# Best coffee beans for mobile coffee van



## Busy bee coffee (Oct 16, 2019)

Hi, I've recently purchased my van and will be having the conversion work done this month to officially make it my own mobile coffee van,

there is some competition where I live, as in 2 other coffee vans but I'm not competing with anyone's round I've simply secured a very good pitch.

my question is, I want to have coffee that has the wow factor! My machinery and van will be good quality and want the coffee beans to match.

can anyone please help me on this? All you guys are very experienced and I can see from reading threads on here I will get the best advice,

I'm 39 years old, I'm just over 3 years sober as I was a alcoholic, I've saved every penny I would have spent on alcohol to get this business going and would really appreciate your expert advice.

thank you very much

johnny


----------



## johnealey (May 19, 2014)

@coffeebean is reasonably local to you and may be able to supply beans (he roasts and has a mobile pitch in Abedare, plus builds out mobile businesses)

https://www.thecoffeebean-vanandroaster.co.uk/

Otherwise really depends on how local you want to keep your coffee sourcing or how serious you are about being stand out, good coffee is very rarely cheap so you need to take this into account but bear in mind repeat trade from a slightly higher per cup bean purchase pays off dividends in the long run.
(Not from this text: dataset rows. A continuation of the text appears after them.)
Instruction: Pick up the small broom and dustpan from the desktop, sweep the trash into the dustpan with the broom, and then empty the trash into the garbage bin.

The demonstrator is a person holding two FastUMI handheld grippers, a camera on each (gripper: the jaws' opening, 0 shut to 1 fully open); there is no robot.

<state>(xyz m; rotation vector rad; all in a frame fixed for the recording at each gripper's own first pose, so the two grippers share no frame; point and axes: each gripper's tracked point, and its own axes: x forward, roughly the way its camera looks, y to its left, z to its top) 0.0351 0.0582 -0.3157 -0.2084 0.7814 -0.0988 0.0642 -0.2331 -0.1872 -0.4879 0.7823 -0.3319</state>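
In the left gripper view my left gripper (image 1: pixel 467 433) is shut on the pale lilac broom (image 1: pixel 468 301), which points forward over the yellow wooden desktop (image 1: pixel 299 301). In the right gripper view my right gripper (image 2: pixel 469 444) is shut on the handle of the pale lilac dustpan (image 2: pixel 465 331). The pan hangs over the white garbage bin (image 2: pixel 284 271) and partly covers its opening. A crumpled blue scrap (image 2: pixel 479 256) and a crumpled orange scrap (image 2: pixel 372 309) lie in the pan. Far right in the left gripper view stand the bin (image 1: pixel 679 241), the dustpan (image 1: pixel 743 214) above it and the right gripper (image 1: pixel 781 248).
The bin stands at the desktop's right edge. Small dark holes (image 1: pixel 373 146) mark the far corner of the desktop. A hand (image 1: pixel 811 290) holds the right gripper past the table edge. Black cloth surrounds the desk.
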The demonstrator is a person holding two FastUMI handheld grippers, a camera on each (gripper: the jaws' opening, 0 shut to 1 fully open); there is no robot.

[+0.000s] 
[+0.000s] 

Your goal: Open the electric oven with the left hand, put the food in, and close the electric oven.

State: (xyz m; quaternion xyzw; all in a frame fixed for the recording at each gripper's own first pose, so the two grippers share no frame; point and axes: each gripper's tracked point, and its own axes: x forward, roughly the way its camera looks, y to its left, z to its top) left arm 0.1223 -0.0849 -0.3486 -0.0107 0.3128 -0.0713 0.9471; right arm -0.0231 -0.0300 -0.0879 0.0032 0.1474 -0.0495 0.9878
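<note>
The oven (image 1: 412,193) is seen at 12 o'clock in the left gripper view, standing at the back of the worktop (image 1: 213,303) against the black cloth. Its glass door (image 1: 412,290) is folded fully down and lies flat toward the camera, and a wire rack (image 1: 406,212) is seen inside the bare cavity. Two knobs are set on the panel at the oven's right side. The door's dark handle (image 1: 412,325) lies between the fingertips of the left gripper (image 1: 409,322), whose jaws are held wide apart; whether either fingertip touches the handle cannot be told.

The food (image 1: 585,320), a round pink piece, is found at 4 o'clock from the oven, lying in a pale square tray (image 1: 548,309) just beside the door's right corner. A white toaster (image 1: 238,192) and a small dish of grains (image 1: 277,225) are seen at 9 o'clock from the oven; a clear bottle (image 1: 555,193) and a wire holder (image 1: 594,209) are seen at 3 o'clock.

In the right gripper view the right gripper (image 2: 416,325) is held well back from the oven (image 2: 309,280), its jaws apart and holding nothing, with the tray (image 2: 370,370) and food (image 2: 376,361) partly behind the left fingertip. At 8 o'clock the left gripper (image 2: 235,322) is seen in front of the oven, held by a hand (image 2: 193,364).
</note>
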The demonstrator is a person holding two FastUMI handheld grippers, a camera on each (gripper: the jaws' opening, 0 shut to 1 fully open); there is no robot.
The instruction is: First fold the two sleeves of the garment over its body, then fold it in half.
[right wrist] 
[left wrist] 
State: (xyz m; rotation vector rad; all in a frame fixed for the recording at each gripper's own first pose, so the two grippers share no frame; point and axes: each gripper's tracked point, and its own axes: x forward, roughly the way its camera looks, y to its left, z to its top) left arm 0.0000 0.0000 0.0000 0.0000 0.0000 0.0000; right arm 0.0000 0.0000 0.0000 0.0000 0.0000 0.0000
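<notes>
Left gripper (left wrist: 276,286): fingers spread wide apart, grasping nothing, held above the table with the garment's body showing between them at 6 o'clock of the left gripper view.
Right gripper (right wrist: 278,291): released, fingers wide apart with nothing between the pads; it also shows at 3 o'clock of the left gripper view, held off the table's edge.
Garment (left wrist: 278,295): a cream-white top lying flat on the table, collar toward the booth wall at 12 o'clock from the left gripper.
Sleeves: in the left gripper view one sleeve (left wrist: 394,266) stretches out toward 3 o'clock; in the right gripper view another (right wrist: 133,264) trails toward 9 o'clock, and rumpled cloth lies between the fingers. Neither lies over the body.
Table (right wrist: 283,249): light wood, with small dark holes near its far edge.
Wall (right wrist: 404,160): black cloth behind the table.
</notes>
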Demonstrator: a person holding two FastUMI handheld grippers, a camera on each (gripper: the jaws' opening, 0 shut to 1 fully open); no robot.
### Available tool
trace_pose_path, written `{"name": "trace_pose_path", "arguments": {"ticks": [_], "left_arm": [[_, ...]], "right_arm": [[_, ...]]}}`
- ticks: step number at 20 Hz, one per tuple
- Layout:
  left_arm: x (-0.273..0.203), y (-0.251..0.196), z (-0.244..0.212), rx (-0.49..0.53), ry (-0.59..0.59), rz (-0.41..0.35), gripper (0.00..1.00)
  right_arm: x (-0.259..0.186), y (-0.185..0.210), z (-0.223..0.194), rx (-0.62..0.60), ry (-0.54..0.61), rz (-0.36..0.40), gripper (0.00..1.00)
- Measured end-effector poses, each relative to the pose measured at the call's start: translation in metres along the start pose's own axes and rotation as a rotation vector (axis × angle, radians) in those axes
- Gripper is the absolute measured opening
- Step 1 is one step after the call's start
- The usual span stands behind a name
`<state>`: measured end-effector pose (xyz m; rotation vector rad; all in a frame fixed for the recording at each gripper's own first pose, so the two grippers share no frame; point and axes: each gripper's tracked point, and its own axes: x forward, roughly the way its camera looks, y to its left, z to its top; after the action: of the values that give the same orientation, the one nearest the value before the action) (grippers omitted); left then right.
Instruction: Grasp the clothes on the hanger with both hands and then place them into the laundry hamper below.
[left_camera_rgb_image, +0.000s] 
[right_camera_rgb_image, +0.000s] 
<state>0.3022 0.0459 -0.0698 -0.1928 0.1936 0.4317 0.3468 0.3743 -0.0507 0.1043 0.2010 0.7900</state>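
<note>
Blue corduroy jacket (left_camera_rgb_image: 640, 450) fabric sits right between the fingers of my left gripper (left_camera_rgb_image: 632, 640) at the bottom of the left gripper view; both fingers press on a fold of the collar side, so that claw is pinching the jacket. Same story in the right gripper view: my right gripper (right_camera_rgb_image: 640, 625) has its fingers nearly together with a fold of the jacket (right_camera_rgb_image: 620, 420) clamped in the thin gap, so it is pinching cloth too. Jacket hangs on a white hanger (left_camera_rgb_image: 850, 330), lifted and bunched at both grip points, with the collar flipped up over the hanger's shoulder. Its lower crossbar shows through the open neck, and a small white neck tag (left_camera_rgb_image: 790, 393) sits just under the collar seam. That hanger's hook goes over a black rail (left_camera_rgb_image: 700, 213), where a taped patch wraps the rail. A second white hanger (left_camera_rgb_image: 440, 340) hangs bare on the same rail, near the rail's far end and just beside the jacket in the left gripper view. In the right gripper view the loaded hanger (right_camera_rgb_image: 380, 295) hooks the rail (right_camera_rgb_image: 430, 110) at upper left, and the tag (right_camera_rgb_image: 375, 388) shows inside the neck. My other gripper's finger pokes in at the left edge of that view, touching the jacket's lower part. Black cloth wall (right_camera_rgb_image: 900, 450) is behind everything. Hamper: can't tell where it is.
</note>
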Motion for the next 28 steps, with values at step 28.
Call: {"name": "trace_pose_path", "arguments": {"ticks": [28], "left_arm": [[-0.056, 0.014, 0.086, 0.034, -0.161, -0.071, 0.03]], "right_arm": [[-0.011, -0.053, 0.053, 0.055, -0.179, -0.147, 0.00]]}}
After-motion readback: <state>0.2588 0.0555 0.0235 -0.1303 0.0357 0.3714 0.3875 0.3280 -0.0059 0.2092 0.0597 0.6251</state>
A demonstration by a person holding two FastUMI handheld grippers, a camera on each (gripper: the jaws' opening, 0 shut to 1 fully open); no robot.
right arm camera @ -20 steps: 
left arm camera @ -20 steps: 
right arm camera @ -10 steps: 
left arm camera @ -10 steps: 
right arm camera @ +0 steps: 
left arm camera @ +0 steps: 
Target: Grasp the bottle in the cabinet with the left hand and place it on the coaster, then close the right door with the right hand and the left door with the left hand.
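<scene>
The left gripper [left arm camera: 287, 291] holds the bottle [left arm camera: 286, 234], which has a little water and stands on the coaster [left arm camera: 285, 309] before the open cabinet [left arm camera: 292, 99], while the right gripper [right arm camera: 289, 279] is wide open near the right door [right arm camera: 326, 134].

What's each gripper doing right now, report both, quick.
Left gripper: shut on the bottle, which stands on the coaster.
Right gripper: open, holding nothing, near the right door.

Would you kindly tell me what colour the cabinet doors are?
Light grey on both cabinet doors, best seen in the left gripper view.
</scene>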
Try a few and see what you like / if you can make the numbers work (there are a number of roasters on here that advertise / support the forum that also wholesale their offerings once you up and running)

Best of luck in your venture

John


----------



## Busy bee coffee (Oct 16, 2019)

@coffeebean is actually doing the conversion, didn't realise they did the beans too, I've been in talks with fountain rock coffee, bit pricier but by all accounts very good coffee.

thanks Jon


----------



## DavecUK (Aug 6, 2013)

You will no doubt have been offered beans at commercial rates from roasters....as a rule of thumb spend 2-3 times as much on your coffee and that should give you coffee with the wow factor. A few tips.



Ensure the coffee has a roasted on date (not packed on) and try and buy it within 2 weeks of it being roasted


Examine the roast to ensure it's good quality


make sure it doesn't get oily, or even oil spot very quickly e.g. within a week or so


Try and tread the path between too light and very dark.


Don't choose unusual beans and blends to start with until you know what you are doing. Go for a relatively boring (but good quality) Brazilian or Brazilian based blend to start with.


There are two ladies roasting in Wales. I did some of their teaching in how to roast and they should be producing great coffee, to the sort of style that will appeal to your customers. They know not to buy cheap coffee. Only stuff that cups 86+. It would be nice to keep it all Welsh and use a Welsh roastery run by two ladies, unusual in itself. Not only good coffee but a good back story.....

https://dioni.co.uk/blog/local-coffee-brand-launched-at-the-royal-welsh-ffa-da-coffee/24666/

https://www.facebook.com/ffadacoffi/?ref=br_rs


----------



## coffeechap (Apr 5, 2012)

Lots of great roasters out there, and most offer a speedy delivery service. I have a friend who runs an independent coffee shop, hr mixes his roasters up and always buys good quality coffee, his customers love the standard of his coffee and he gets loads of repeat business as a result.


----------



## -Mac (Aug 22, 2019)

If it helps, the best commercial coffee I've had in the whole of Gloucestershire was from Jolly Nice Farm's cafe and they use (almost exclusively) James Gourmet Coffee's Simply Brazil. It's also very popular with other coffee fans I know.


----------



## ashcroc (Oct 28, 2016)

Would be nice if you could find a local roaster to champion.


----------



## Hasi (Dec 27, 2017)

Hey up!
The good thing with buying local from a relatively small business is the level of support they can provide.
Don't have anyone specific in mind (as I'm way too far off to know roasters in your area), just my own experience with local wholesale.

Wishing you the best of luck on your journey! Let us know how it unfolds


----------



## Morningfuel (May 19, 2016)

Not able to help one bit, but good luck and have fun making great coffee!


----------